Lilly’s solanezumab might have blown up and erased $11bn in market capitalisation this week, but the potential reward from delivering a disease-modifying drug in Alzheimer’s disease is too attractive for many companies to ignore.
Colorado-based Accera could have the next major data point in the space: readout of an early phase III trial of a treatment designed to feed impaired brain cells rather than limiting the damage from amyloid plaque, as most of the big pharma projects seek to do. “As of yesterday morning there were nine companies in phase III, and now there are eight in phase III, and only a handful of these are doing this with non-amyloid antibodies,” chief executive Charles Stacey tells EP Vantage in the wake of the solanezumab readout.
Feed a cold, starve a fever
Accera’s hypothesis follows a different track in Alzheimer’s science than the amyloid hypothesis, as pursued by Lilly, Roche and others who believe that the characteristic amyloid-beta brain lesions are the primary driver of the disease. Accera’s project AC 1204 is a bid to address another marker, impaired glucose metabolism, by supplying energy-starved neurons a different source of fuel.
That fuel is ketone bodies, and AC 1204 contains the active ingredient caprylic triglyceride, which can be metabolised into these molecules to replace glucose metabolism in brain cells.
Accera had tried this path when under a previous chief executive it launched caprylic triglyceride as a medical food called Axona. However, after an US FDA warning letter – the agency said it violated the definition of a medical food because Axona did not manage unique nutritional needs of Alzheimer’s patients – the group shifted its focus to getting approval under an NDA. In clinical trials AC 1204 remains a powder formulation that is mixed with liquid or soft foods.
The clinical programme has focused on patients who test negative for the apolipoprotein E gene because of a signal seen in phase II trials.

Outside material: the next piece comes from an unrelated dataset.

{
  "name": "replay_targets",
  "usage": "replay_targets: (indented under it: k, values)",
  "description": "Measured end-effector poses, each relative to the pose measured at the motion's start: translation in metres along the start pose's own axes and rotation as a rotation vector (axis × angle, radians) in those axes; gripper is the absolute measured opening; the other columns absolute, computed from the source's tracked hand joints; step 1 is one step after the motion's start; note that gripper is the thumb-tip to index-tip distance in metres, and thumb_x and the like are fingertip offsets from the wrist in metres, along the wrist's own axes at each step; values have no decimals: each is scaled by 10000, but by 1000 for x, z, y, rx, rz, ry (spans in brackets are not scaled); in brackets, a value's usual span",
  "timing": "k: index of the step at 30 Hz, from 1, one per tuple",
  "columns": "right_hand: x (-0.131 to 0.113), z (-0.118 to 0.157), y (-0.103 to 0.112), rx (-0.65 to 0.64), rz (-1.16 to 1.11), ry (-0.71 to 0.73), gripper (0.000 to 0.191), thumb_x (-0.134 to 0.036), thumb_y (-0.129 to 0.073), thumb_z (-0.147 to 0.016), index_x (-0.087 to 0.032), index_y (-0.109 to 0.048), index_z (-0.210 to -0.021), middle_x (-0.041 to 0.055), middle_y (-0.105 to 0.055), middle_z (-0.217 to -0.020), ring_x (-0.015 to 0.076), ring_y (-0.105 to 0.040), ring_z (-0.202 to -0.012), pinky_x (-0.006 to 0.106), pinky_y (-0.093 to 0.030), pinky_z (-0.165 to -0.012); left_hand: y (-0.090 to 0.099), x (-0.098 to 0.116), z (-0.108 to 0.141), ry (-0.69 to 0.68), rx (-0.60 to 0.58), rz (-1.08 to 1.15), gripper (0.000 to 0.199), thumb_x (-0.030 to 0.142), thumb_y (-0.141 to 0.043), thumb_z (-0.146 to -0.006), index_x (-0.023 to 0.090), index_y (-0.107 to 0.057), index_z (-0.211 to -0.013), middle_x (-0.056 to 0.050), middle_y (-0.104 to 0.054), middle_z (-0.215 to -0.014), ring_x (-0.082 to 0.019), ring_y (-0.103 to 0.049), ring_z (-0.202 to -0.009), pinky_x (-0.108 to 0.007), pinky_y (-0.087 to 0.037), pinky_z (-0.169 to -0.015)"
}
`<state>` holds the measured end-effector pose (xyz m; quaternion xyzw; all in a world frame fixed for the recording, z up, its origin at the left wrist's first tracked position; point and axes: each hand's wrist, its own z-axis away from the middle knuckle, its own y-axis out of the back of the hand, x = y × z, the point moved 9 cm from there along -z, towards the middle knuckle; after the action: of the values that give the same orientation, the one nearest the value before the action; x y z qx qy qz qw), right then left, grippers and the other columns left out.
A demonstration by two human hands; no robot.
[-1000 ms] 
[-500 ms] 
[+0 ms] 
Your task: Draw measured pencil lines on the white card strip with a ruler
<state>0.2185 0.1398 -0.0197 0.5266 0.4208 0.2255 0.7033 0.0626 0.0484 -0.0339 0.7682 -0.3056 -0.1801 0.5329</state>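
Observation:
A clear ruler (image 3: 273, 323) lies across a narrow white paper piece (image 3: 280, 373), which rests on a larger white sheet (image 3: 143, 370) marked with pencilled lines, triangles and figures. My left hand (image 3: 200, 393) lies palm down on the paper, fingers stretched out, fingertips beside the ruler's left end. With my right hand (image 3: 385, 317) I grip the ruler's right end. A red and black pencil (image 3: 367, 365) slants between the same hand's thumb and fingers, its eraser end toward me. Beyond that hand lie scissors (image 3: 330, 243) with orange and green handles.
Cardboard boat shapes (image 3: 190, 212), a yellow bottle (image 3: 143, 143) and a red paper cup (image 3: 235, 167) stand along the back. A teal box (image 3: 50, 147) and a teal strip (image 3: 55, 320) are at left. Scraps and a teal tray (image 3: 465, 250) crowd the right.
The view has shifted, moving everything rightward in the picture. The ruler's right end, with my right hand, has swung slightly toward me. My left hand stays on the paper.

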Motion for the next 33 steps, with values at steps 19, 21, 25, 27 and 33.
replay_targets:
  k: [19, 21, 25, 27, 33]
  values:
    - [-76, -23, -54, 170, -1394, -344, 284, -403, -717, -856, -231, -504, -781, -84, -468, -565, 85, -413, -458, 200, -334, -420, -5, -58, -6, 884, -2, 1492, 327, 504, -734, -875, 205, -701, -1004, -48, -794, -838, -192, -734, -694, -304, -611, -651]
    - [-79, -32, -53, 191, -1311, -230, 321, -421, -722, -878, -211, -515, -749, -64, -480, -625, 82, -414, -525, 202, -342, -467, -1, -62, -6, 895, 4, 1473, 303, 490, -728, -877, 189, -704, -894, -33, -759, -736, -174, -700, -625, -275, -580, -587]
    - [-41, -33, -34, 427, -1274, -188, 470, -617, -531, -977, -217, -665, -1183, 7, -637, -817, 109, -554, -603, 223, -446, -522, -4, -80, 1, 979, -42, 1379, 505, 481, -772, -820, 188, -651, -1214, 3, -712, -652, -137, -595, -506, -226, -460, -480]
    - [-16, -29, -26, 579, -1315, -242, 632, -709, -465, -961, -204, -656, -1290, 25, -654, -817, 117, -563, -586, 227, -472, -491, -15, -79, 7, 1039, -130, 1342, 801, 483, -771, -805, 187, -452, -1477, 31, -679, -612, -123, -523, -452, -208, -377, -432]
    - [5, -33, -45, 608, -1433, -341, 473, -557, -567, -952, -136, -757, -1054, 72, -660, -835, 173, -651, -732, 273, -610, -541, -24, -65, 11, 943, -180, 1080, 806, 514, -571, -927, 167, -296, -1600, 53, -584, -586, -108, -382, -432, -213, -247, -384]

While this targeting could mean that AC 1204 will not be right for all patients, this is still a significant population – ranging from 36% in northern Europe to 50% in the US and 68% in Asia.
Buying six months
The group’s first phase III trial, Nourish AD, completed enrolment in May and full results are expected next year. If successful, the data will provide support for designing a pivotal trial that Accera hopes to initiate later in 2017.

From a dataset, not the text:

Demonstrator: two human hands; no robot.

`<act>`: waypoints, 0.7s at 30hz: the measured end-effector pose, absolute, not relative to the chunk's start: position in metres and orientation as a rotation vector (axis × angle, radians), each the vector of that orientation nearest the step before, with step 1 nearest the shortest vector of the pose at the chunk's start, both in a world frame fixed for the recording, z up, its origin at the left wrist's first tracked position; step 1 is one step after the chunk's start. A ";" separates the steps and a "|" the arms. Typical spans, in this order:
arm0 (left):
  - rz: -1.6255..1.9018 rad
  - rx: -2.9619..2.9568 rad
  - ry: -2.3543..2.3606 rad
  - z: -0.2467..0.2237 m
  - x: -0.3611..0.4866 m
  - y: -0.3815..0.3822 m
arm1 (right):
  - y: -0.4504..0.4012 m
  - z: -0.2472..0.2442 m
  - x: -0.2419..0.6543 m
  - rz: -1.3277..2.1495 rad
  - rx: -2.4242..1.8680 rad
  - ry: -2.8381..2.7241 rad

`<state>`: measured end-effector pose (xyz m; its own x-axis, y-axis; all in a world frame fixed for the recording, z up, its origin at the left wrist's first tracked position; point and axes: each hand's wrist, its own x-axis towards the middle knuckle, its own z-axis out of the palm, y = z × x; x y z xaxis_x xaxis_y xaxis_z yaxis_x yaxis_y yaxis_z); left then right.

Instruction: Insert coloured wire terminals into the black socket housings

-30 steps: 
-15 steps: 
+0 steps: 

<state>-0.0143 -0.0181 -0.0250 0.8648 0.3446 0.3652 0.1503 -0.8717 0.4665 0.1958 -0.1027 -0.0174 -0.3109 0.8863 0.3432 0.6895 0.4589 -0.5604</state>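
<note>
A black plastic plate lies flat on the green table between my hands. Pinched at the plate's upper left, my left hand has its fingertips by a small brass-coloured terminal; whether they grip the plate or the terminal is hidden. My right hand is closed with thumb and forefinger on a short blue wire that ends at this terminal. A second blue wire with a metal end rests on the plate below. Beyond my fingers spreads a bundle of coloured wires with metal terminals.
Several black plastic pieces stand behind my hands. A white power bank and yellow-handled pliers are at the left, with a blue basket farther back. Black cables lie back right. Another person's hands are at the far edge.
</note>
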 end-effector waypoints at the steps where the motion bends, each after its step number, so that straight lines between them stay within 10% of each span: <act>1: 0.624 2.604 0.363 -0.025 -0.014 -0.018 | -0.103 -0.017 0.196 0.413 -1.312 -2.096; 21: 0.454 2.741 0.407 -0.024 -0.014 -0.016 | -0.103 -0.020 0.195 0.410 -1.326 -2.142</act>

Nourish AD has enrolled 420 mild to moderately impaired patients already on Alzheimer’s medications randomised to take AC 1204 or placebo for six months, determining changes in cognition using the Adas-Cog measure and a global impression of change rating.
A phase IIb trial found that patients taking AC 1204 had seen a decline on Adas-Cog 3.4 points less than that of patients taking placebo, and the hope is that this first phase III will detect at least a two-point difference to be clinically meaningful. “We think that should be easily achievable,” Mr Stacey says.
What would a two-point difference mean for patients? “For a mild to moderate patient you expect them to decline in Adas-Cog score somewhere between four to five points in the course of a year. Essentially what two points means is you are reversing six months of decline.”
If successful, AC 1204 would have an advantage over antibodies like Biogen’s aducanumab and Roche’s crenezumab and gantenerumab, which are being studied to block amyloid beta accumulation in the brain – namely, a lower cost of goods that could translate into a lower price. “We’re going to be a small molecule, and we’ll price like a small molecule,” he says.
However, if it can show a six-month delay in disease progression a value-based pricing argument could be employed because institutional care might be delayed.
“We know that dementia is the most expensive disease indication in the US. We know that it costs the healthcare system $250bn a year,” he says. “By far the majority of that is long-term care. If you decrease that by 10%, 20%, 30%, that has a meaningful effect on the overall costs.”
Accera has been backed for years by Nestlé’s venture capital arm, Inventages, and also Nestlé’s health sciences division, which has provided most of the funds to get AC-1204 to phase III. That would make the food-products giant an obvious buyer in the case of positive data, although Mr Stacey says, “They’re an investor. They have no benefits over any other investor. At the same time, clearly, there is an interest.”
A buyout would be one possibility should Nourish AD return positive results, with licensing or seeking an IPO among other options the group will be able to consider, Mr Stacey says.
But, for those options to emerge, AC 1204 will have to show something that few other projects have been able to – a meaningful effect on Alzheimer’s disease.